Unguent Bottle (Alabastron)

Place of OriginEastern Mediterranean, probably from Rhodes, Greece
Date5th century BCE
DimensionsH: 5 1/4 in. (13.4 cm); Diam: 1 5/16 in. (3.4 cm); Max Diam of Body: 1 in. (2.5 cm)
MediumCore-formed; applied rim-disk and handles; applied marvered and unmarvered threads.
ClassificationGlass
Credit LineGift of Edward Drummond Libbey
Object number
1923.351
Not on View
DescriptionThis core-formed alabastron has an opaque red-brown ground decorated with opaque turquoise-blue threads. The broad, slightly outward-sloping rim-disk leads into a cylindrical neck and a pronounced round-angled shoulder. The straight-sided cylindrical body ends in a convex base.

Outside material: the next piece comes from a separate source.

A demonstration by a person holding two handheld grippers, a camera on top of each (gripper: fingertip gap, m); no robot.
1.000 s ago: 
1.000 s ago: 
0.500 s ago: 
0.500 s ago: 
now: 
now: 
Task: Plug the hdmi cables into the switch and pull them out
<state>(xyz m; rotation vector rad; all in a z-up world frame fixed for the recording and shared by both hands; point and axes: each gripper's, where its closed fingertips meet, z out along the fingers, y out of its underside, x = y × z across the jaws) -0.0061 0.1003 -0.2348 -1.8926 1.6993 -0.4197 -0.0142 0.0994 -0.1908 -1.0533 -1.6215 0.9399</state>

Two long, vertical ring handles with knobbed tails, made of opaque red-brown glass, are attached below the shoulder. An unmarvered turquoise-blue thread is applied at the rim-disk’s edge. A second turquoise-blue thread, marvered, begins at the shoulder and spirals downward in close-set horizontal lines. It is then tooled into an inverted festoon pattern around the handle area, followed by a close-set zigzag design from above mid-body to the base. The thread finishes in a horizontal spiral to the center of the bottom.
Published ReferencesGrose, David F., Early Ancient Glass: Core-Formed, Rod-Formed, and Cast Vessels and Objects from the Late Bronze Age to the Early Roman Empire, 1600 B.C. to A.D. 50, New York, Hudson Hills Press in association with the Toledo Museum of Art, 1989, cat. no. 81, p. 138-139.